[Work instruction]:
Would you reproduce the whole listing below without altering a single word?

[Stored data]:
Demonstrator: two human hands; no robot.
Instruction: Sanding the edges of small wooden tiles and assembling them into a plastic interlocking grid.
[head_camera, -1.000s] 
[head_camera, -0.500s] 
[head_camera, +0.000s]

[Answer section]:
Demonstrator: two human hands; no robot.
Instruction: Sanding the edges of small wooden tiles and assembling them into a plastic interlocking grid.
[head_camera, -1.000s] 
[head_camera, -0.500s] 
[head_camera, +0.000s]

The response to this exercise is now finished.